J’ai eu l’impression très nette qu’il avait une idée en tête, mais qu’il était déjà décidé à la garder pour lui. Il m’écoutait d’un air distrait, tandis que son regard me posait malgré lui une question à laquelle j’aurais été bien en peine de répondre, puisqu’il refusait de la formuler. Comme d’habitude lorsque je me sens intimidé j’ai parlé un peu à tort et à travers. Il y a certains silences qui vous attirent, vous fascinent, on a envie de jeter n’importe quoi dedans, des paroles…

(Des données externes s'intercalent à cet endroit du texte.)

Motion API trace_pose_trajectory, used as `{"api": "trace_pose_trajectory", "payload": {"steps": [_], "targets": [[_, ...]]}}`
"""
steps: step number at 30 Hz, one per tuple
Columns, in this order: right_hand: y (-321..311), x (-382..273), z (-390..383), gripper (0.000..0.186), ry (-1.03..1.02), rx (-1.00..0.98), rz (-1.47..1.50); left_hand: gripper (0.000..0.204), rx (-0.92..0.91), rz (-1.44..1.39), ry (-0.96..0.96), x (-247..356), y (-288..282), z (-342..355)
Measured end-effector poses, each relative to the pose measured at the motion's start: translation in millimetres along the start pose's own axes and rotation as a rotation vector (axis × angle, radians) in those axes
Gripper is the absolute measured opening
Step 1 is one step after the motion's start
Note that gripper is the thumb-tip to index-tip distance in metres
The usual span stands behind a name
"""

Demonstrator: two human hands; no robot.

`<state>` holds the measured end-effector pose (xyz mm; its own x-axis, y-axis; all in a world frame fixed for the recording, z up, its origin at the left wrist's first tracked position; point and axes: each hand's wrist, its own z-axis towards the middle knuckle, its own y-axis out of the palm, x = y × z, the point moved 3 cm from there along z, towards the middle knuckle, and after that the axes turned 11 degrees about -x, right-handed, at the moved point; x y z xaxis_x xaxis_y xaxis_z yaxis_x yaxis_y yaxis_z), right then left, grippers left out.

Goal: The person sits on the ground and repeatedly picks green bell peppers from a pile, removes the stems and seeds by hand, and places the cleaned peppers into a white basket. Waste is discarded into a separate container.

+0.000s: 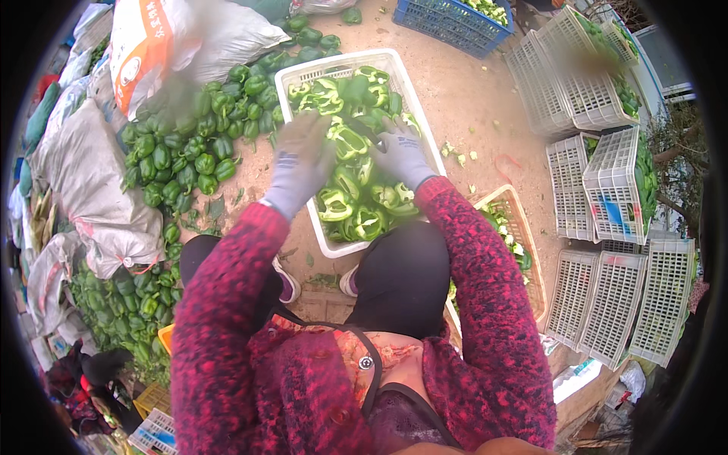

— Tu es un drôle de corps, m’a-t-il dit enfin. Un plus nigaud, on n’en trouverait pas dans tout le diocèse, sûr ! Avec ça, tu travailles comme un cheval, tu te crèves. Il faut que Monseigneur ait vraiment grand besoin de curés pour te mettre une paroisse dans les mains ! Heureusement que c’est solide, au fond, une paroisse ! Tu risquerais de la casser.

Je sentais bien qu’il tournait en plaisanterie, par pitié pour moi, une manière de voir très réfléchie, très sincère. Il a lu cette pensée dans mes yeux.

— Je pourrais t’accabler de conseils, à quoi bon ? Lorsque j’étais professeur de mathématiques, au collège de Saint-Omer, j’ai connu des élèves étonnants qui finissaient par résoudre des problèmes très compliqués en dépit des règles d’usage, comme ça, par malice. Et puis quoi, mon petit, tu n’es pas sous mes ordres, il faut que je te laisse faire, donner ta mesure. On n’a pas le droit de fausser le jugement de tes supérieurs.